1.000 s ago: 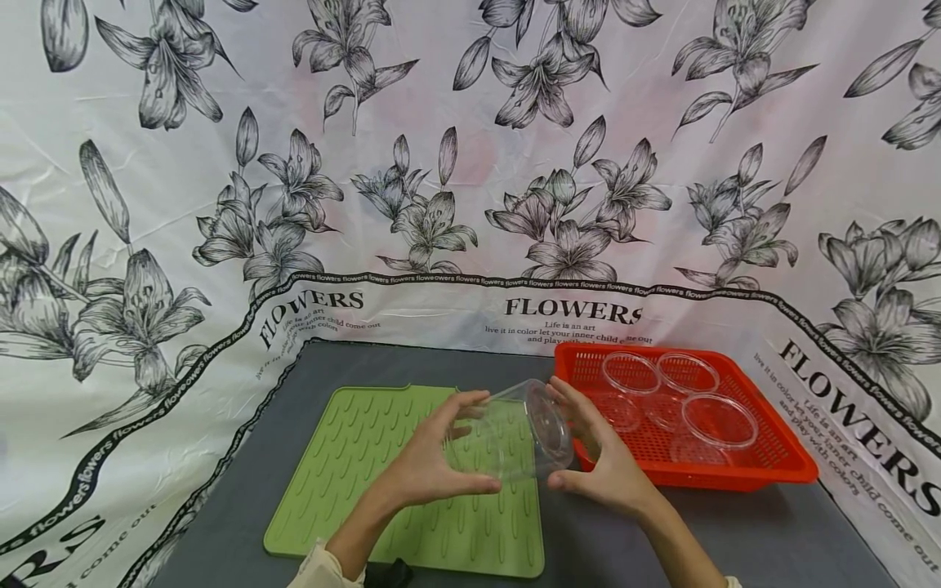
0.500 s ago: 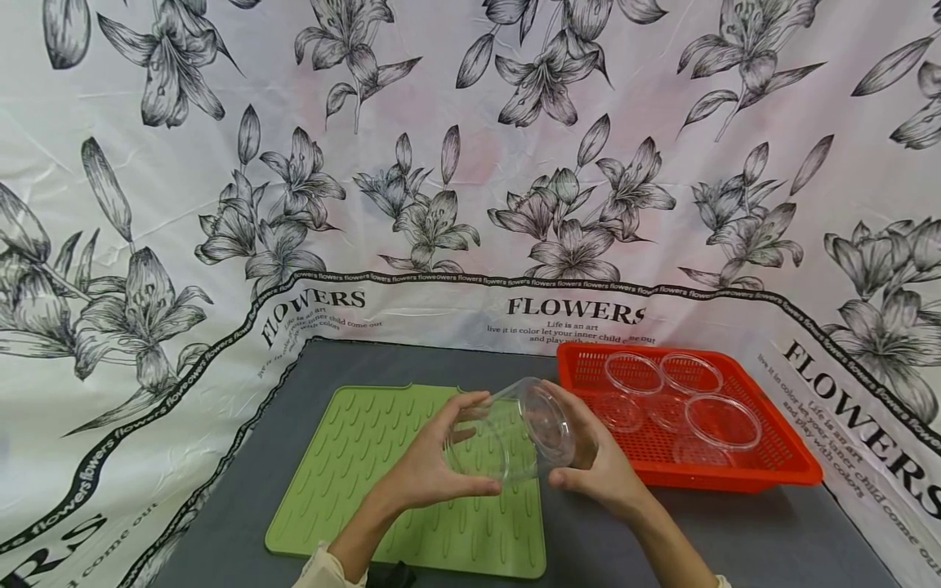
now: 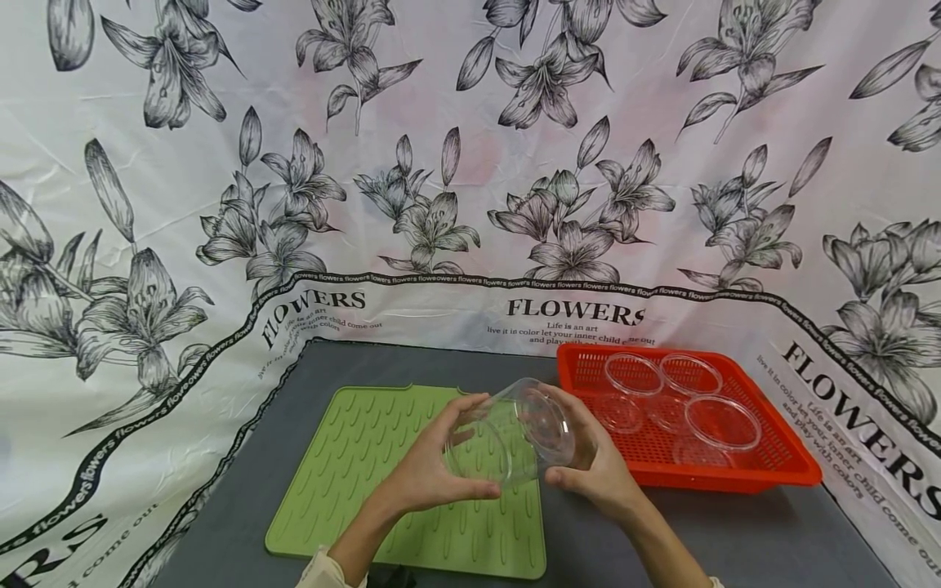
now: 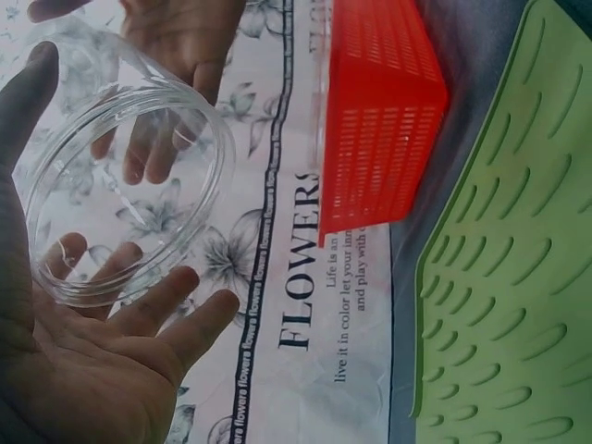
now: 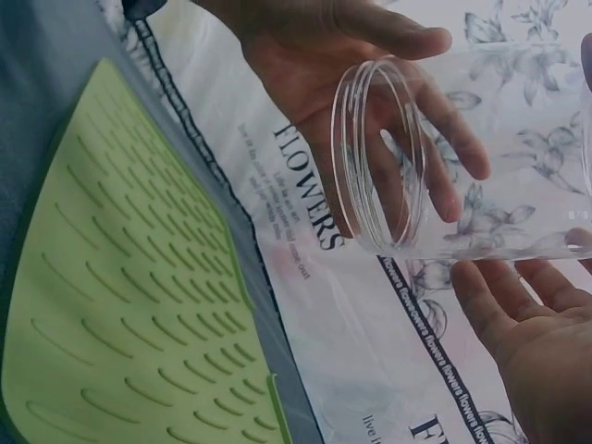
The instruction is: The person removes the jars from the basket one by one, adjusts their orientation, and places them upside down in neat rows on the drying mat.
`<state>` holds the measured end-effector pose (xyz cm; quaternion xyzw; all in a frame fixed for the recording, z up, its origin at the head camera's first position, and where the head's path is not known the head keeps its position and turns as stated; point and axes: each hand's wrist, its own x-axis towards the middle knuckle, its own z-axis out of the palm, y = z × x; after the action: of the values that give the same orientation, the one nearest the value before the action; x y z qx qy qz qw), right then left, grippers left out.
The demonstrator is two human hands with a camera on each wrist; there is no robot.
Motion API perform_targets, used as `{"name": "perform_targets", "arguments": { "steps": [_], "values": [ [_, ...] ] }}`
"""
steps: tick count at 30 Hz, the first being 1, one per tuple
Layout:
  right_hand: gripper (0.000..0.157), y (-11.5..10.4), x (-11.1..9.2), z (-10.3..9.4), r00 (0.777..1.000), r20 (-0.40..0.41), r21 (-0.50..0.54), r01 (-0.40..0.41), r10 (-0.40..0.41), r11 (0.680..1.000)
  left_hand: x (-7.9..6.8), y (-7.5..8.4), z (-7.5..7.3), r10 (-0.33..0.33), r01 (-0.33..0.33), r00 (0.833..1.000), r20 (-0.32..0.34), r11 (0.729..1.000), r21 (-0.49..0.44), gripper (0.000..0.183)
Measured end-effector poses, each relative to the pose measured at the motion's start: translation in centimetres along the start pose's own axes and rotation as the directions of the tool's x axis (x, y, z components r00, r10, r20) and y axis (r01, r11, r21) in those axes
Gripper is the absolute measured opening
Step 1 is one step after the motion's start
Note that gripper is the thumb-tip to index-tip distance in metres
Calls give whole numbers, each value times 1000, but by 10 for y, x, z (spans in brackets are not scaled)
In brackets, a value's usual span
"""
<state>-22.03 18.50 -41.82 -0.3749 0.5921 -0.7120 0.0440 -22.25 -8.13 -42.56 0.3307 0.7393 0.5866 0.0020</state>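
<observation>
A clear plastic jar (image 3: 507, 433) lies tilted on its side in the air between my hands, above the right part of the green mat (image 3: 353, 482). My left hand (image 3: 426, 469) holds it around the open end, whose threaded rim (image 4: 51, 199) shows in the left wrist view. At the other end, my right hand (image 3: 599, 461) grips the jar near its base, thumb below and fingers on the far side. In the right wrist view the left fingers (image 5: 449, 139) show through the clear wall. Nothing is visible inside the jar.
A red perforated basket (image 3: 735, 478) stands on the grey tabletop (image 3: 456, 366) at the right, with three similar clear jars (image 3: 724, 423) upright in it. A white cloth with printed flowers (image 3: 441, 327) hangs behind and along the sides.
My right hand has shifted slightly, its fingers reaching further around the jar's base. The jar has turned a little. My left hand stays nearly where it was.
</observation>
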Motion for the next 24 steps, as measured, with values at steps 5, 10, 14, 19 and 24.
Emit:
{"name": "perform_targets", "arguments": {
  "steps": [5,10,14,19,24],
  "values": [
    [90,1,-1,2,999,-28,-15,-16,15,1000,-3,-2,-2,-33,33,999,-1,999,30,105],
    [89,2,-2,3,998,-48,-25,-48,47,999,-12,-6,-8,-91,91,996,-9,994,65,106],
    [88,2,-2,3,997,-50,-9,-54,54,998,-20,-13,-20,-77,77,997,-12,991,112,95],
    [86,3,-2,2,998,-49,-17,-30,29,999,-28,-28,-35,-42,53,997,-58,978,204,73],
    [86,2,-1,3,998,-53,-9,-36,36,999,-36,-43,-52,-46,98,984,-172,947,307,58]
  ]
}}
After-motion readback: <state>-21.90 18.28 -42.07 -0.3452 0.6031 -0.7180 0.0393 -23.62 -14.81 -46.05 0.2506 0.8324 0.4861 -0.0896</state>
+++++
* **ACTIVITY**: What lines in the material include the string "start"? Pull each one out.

* **TASK OUTPUT**:
Measured end-effector poses, each relative to the pose measured at the motion's start: translation in centimetres along the start pose's own axes and rotation as the directions of the tool's x axis (x, y, z components r00, r10, r20) and y axis (r01, r11, r21) in those axes
Step 1 is one step after the motion's start

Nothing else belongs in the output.